Your job with the data below is to output exactly the lines from the one holding "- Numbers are" down to the one holding "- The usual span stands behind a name", both included, and no others.
<<<<
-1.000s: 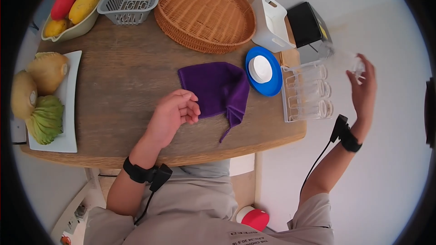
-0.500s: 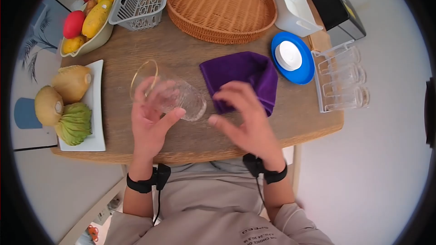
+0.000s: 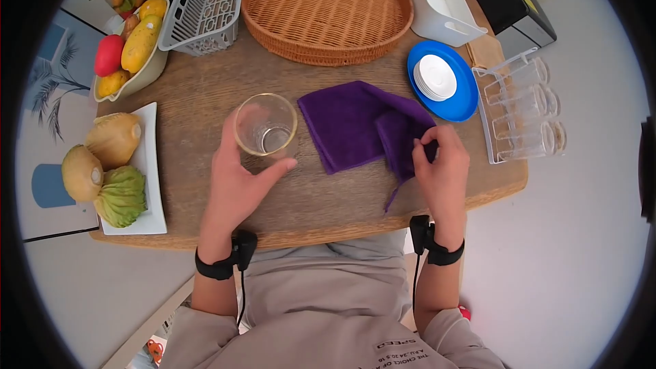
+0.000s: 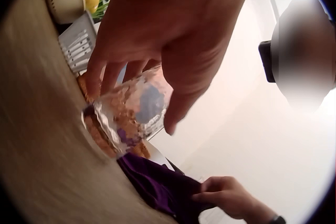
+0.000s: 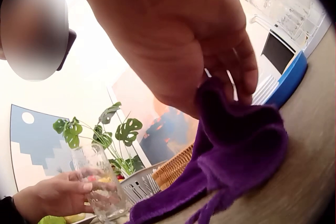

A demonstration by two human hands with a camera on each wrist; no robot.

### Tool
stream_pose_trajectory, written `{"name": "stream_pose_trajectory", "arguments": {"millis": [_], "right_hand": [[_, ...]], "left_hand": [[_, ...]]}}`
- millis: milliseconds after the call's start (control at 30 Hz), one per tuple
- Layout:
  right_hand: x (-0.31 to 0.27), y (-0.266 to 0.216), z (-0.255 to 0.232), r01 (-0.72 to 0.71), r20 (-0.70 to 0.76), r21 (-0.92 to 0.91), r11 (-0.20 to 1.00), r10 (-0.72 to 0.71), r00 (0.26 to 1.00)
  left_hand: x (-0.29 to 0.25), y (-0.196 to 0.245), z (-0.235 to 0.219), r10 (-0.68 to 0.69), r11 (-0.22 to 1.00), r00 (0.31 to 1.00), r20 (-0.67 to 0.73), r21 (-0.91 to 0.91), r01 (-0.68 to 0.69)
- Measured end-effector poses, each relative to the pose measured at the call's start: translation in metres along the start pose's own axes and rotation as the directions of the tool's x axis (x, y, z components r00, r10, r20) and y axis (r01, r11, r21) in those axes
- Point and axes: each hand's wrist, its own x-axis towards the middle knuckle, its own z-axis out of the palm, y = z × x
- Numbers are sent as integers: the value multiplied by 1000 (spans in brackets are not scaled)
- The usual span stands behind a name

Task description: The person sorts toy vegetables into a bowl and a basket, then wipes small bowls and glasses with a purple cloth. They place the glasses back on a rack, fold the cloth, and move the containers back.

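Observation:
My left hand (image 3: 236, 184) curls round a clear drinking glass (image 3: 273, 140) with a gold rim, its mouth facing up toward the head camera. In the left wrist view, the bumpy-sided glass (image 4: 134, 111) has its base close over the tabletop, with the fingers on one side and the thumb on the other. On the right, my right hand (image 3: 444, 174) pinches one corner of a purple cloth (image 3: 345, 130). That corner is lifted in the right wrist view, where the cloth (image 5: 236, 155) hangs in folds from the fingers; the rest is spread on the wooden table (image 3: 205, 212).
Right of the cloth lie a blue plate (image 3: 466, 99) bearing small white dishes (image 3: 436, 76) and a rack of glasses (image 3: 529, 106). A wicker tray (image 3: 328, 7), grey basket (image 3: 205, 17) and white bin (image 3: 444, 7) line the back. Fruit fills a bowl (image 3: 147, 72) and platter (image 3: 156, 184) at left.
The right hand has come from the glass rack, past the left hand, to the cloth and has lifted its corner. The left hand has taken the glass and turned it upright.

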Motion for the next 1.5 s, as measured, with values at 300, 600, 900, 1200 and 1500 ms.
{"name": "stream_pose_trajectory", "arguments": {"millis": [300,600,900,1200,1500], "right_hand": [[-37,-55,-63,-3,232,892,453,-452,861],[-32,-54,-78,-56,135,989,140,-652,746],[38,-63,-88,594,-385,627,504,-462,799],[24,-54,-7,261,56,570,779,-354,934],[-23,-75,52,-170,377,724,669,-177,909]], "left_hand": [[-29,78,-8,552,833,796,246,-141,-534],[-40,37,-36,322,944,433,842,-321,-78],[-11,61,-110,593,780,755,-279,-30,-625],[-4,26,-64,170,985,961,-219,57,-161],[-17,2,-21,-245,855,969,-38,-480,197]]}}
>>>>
**RESPONSE BOX:**
- Numbers are sent as integers: the value multiplied by 1000 (spans in brackets are not scaled)
- The usual span stands behind a name

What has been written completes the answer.